EXERCISE AIM: Leave out the pictures, and retype the remaining data exactly.

INPUT DATA:
+--

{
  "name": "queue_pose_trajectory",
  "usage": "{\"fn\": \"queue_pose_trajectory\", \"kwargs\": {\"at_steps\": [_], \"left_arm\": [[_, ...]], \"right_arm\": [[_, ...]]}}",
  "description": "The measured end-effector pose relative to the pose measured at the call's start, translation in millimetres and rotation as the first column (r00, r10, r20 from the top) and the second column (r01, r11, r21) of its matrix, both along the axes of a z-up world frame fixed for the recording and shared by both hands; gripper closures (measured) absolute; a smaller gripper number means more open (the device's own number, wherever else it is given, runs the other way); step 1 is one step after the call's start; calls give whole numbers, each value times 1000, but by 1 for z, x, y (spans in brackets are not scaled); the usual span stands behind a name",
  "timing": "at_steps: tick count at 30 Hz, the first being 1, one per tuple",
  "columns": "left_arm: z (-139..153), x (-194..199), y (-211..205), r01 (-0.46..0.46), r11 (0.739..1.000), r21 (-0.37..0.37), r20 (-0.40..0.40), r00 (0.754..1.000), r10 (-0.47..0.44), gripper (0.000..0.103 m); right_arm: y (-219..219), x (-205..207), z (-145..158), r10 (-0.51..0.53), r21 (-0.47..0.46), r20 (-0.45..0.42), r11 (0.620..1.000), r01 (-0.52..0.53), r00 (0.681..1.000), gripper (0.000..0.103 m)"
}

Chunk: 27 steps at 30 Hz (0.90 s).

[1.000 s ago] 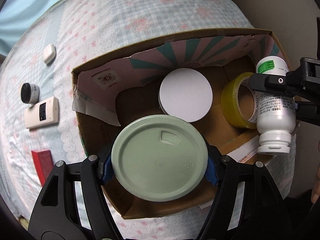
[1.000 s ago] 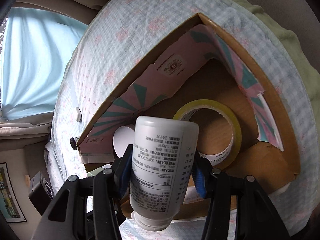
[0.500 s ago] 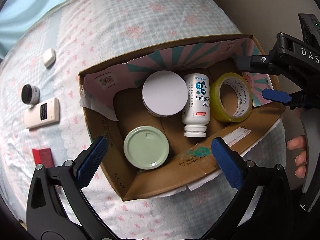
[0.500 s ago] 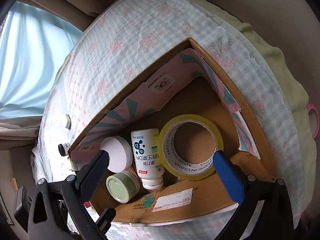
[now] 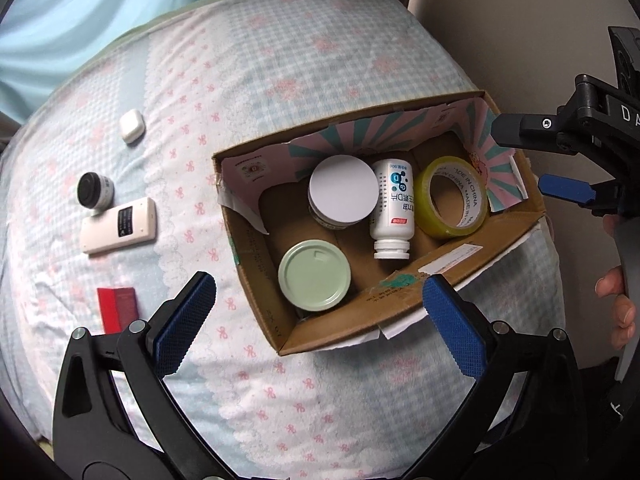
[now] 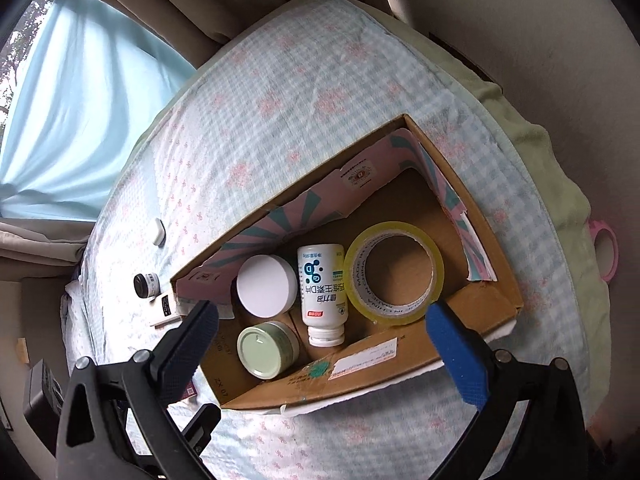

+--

ANSWER BOX:
{
  "name": "queue_pose_trajectory",
  "usage": "{\"fn\": \"queue_pose_trajectory\", \"kwargs\": {\"at_steps\": [_], \"left_arm\": [[_, ...]], \"right_arm\": [[_, ...]]}}",
  "description": "The measured end-effector pose relative to the pose measured at the call's start, translation in millimetres and rotation as the first column (r00, r10, r20 from the top) and the second column (r01, r11, r21) of its matrix, both along the axes of a z-up world frame fixed for the recording and shared by both hands; gripper closures (measured) absolute; a smaller gripper number means more open (the device's own number, wherever else it is given, runs the other way); step 1 is one step after the call's start; calls give whole numbers, each value times 1000, but by 1 for z, x, y (spans in brackets are not scaled); the usual span stands behind a name",
  "timing": "at_steps: tick count at 30 Hz, the first being 1, one per tuple",
  "columns": "left_arm: z (-139..153), x (-194..199), y (-211..205), r01 (-0.46..0.46), r11 (0.739..1.000), r21 (-0.37..0.37), r20 (-0.40..0.40), r00 (0.754..1.000), r10 (-0.47..0.44), gripper (0.000..0.103 m); right_arm: y (-219..219), x (-205..207), z (-145..158), r10 (-0.51..0.53), r21 (-0.47..0.46), r20 (-0.45..0.42), r11 (0.620..1.000), r01 (-0.52..0.53), r00 (0.681..1.000), gripper (0.000..0.103 m)"
}

Chunk: 27 steps at 30 Hz (0.90 s).

[1.000 s ago] 
[1.000 s ago] 
[0.500 s ago] 
[0.500 s ago] 
[now] 
[now] 

No more output is needed here.